Ветер противоречий [Сборник] | страница 77
Малец растерялся: перед ним был отец. Детский гвалт, шум вывели обоих из оцепенения.
Пацанам агроном отсыпал тонкокорых грецких орехов и сортовых яблок, добросовестно выращенных в колхозном саду. Ни тем, ни другим местную детвору не удивишь. Однако пацаны взяли и это, погрузив подарки в объемистые, по случаю рождества, пакеты. Сынишке агроном хотел было дать сладчайших, медового цвета груш. Да что груши!.. Он скрипнул тусклой дверью шифоньера (единственной своей мебели) и снял с полки свою почти новую норковую шапку. Агроном торжественно и неуклюже водрузил шапку на голову мальцу, в которой тот утонул, и (от волнения, что ли?) поспешил выпроводить веселую ватагу колядующих…
На душе у агронома стало как-то кисло и фальшиво. На зубах скрипела досада за себя. Агроном готовился к поступку и не замечал, что на улице валит снег.
…Во двор к деду нельзя было войти «за просто так». Осужденный на привязь пес-волкодав с ожесточенным лаем доказывал свою звериную принадлежность.

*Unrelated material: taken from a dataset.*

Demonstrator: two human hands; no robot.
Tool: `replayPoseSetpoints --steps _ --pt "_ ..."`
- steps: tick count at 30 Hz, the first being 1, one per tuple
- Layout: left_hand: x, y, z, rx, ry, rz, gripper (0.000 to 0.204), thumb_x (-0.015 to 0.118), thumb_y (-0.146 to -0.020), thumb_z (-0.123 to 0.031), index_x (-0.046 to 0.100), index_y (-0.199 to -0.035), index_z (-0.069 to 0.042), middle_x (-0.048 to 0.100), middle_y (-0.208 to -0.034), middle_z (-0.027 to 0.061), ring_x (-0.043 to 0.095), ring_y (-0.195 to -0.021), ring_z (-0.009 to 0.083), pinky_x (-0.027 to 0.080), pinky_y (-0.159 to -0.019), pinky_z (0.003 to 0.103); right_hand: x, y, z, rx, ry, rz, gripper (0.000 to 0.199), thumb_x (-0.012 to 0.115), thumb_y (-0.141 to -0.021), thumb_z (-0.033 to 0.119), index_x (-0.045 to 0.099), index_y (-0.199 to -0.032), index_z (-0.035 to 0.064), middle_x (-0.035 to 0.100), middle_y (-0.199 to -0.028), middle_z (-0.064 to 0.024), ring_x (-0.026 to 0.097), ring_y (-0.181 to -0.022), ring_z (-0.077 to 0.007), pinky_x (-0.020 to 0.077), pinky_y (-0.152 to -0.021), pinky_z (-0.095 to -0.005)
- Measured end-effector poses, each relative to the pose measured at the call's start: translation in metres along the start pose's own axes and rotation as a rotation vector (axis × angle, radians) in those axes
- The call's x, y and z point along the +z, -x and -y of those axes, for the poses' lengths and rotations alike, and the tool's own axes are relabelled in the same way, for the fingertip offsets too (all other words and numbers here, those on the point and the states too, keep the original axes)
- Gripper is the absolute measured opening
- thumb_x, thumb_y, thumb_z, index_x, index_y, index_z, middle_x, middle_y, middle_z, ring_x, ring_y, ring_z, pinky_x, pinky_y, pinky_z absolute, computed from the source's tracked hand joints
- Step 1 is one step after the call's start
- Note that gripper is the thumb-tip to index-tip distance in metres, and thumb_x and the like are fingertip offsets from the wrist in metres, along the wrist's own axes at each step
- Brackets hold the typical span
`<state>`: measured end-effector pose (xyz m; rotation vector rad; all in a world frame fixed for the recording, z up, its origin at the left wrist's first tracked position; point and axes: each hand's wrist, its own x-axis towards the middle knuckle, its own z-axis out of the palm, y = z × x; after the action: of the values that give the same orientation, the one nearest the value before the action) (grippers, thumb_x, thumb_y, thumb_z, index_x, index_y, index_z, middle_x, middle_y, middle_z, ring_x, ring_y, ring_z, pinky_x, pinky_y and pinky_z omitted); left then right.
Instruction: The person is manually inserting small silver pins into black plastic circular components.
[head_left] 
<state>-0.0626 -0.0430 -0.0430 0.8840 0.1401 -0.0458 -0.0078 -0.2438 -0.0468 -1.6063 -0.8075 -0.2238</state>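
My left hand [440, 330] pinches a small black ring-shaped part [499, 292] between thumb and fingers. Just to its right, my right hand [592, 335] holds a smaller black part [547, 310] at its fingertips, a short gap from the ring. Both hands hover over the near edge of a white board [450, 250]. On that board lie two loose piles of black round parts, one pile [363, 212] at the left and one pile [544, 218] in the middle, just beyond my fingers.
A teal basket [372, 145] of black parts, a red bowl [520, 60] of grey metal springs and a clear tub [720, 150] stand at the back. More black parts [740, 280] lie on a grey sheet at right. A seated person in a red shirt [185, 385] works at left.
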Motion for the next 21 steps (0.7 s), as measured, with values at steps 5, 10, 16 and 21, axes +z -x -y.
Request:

Агроном едва прошел по-над стенкой дедовой хаты, не укушенный псиной.
Он вошел в низенькие двери мазанки. Пахнуло жаром и праздничным столом. Редко навещал агроном своего деда… Он без особых церемоний отдал старику новенький бушлат — подарок к рождеству. Где взял? Да выменял у прикомандированных в «горячую точку» военных. Опять же, на колхозные яблоки. Сели, выпили. Дед заметно сдал, однако хорохорился… Пес опять залаял, но без особой злости. В маленьком окошке мелькнула тень. На пороге появился простоволосый малец с большим пакетом подарков.
— Деда, смотри! — он начал рыться в недрах своего куля. — Вот что я наколядовал!
Мальчонка извлек из-под яблок и конфет норковую шапку, всю в крошеве печенья.
— О-о-о!.. — остолбенел он, подняв изумленные глазенки. — Папка! — и бросился к отцу, суетливо выбиравшемуся из-за стола навстречу сыну.
Моздок
Подвал для желтозема
Михаил узнал от беспросветной жены Октябрины, что в подвал под их пятиэтажкой собираются переводить швейный цех. Сейчас он располагается в соседнем заброшенном детсаде. Михаил метнулся из дому, дошел скорым шагом до подвала — никого! Уф… Перевел дух и приступил к излюбленному давнишнему занятию.
— Я разобьюсь в лепешку, но хрен они сюда сунутся! — мычал Мишка как-то по-киношному — вслух сам себе, и разбивался в лепешку. Точнее, он лепешил железобетонную стену общего подвала хрущевки, умягченную матрацем, пропитанным детским энурезом. Глазное давление обагряло белки сорокапятилетнего мужика, кулаки его хрустели хрящами, суставы грозили вывихнуться. Вывихнутые же мысли в сотрясенной голове струпьями опадали на взрыхленный массив подкорки.